▸ TASK DETAILS: Give back an exact copy of the lines below, from the first through the line with "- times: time"; please stop there.

AVAILABLE DATA START

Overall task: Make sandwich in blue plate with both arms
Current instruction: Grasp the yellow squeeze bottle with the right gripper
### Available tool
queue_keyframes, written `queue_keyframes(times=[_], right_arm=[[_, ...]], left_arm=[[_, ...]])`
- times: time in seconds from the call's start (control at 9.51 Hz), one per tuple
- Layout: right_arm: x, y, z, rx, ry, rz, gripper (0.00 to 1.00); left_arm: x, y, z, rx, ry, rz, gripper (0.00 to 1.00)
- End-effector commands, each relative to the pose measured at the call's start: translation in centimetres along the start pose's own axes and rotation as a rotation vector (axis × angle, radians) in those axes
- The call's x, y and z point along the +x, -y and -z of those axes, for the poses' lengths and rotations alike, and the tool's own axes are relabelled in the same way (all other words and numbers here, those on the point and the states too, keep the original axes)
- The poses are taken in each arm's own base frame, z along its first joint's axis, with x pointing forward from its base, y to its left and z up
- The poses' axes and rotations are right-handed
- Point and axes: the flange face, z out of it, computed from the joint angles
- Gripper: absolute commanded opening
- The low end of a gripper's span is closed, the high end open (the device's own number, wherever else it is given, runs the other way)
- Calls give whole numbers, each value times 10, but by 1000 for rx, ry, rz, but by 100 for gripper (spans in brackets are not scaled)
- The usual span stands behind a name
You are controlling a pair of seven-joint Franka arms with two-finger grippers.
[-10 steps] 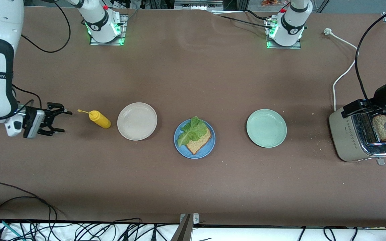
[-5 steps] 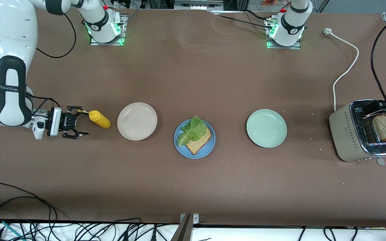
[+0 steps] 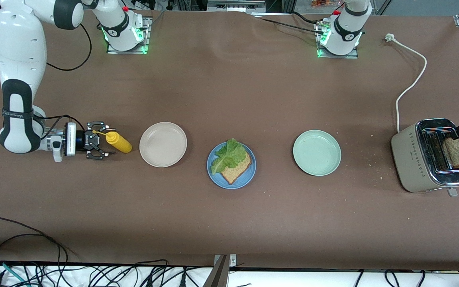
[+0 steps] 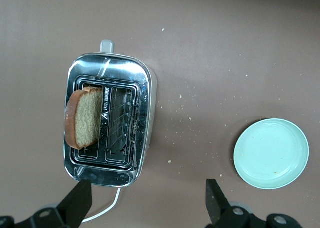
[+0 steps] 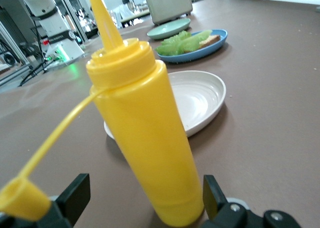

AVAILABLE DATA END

▸ WRITTEN SOLUTION:
Overall task: Make sandwich in blue plate with both arms
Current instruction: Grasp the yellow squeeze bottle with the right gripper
### Available tool
queue_keyframes, written `queue_keyframes(times=[_], right_arm=[[_, ...]], left_arm=[[_, ...]])`
- times: time in seconds from the call's start (control at 9.51 Hz), one per tuple

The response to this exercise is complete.